- [WHAT IS REQUIRED]
Only the lines below starting at the one that contains "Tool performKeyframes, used" and ending at the one that contains "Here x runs" are to be reproduced, exactly and with both ends kept.

- [INFORMATION SUPPLIED]
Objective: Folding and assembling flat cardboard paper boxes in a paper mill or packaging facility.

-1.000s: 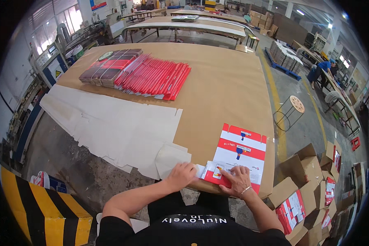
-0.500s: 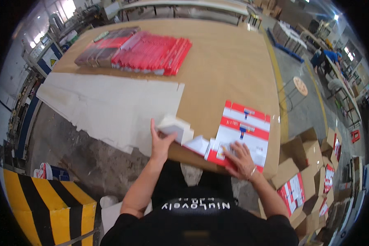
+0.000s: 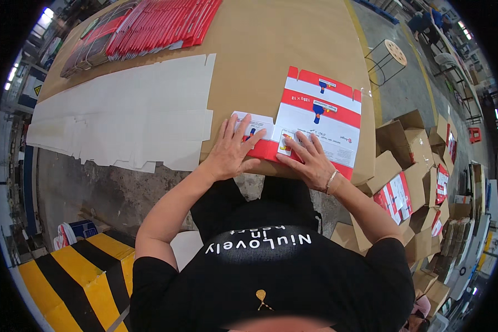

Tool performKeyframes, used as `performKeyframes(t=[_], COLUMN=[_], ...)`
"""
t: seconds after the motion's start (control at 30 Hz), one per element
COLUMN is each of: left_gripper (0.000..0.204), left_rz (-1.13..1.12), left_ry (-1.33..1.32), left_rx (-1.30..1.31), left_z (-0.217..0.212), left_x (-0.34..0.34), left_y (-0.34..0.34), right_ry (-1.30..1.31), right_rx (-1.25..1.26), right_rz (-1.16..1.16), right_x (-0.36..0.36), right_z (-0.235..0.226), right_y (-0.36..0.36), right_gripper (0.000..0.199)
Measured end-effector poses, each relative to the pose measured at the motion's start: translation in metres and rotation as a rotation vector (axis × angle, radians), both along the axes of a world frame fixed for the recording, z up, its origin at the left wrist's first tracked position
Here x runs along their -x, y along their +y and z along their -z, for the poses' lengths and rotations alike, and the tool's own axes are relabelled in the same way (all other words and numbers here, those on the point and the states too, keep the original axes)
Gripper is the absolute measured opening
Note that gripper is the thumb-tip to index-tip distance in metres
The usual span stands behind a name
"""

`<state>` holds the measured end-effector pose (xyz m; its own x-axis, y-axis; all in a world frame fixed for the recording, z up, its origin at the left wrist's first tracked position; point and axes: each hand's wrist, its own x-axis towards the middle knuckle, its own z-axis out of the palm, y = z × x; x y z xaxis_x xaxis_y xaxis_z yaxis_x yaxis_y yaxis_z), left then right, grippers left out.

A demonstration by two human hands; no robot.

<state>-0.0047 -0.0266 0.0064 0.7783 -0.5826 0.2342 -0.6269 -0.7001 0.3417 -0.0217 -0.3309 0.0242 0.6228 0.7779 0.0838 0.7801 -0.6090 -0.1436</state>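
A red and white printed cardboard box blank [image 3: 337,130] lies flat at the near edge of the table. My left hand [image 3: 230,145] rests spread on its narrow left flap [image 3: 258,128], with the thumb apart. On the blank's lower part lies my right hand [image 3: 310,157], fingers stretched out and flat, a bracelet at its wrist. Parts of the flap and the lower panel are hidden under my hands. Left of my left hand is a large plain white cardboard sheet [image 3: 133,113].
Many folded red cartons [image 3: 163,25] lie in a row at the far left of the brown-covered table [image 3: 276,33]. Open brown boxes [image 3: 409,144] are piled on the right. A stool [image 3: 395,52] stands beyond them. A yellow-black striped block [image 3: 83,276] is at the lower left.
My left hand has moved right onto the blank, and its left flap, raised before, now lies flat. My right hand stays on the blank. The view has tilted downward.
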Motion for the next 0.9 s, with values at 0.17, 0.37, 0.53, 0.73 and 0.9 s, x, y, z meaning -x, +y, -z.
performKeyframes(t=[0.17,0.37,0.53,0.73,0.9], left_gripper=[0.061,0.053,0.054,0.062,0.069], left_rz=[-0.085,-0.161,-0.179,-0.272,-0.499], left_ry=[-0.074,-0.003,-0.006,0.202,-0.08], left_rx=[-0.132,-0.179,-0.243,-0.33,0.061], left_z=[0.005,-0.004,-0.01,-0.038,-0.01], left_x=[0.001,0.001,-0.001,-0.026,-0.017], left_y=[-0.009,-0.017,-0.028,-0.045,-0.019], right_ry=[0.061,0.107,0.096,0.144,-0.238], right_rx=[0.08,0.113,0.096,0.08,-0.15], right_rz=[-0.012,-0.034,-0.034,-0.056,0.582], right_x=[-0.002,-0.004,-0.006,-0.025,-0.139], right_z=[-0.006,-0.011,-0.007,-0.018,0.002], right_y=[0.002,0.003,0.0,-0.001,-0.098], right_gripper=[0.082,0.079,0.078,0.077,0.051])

- [ANSWER AREA]
Tool performKeyframes, used as `performKeyframes(t=[_], COLUMN=[_], ...)`
"""
t: seconds after the motion's start (control at 30 Hz), one per element
COLUMN is each of: left_gripper (0.000..0.204), left_rz (-1.13..1.12), left_ry (-1.33..1.32), left_rx (-1.30..1.31), left_z (-0.217..0.212), left_x (-0.34..0.34), left_y (-0.34..0.34), right_ry (-1.30..1.31), right_rx (-1.25..1.26), right_rz (-1.16..1.16), right_x (-0.36..0.36), right_z (-0.235..0.226), right_y (-0.36..0.36), right_gripper (0.000..0.199)
Measured end-effector poses, each relative to the pose measured at the motion's start: translation in metres and rotation as a rotation vector (axis × angle, radians), both along the axes of a world frame fixed for the recording, z up, its origin at the left wrist's first tracked position
Here x runs along their -x, y along their +y and z along their -z, for the poses' lengths and rotations alike, and the tool's own axes are relabelled in the same way (all other words and numbers here, those on the point and the states too, keep the original axes)

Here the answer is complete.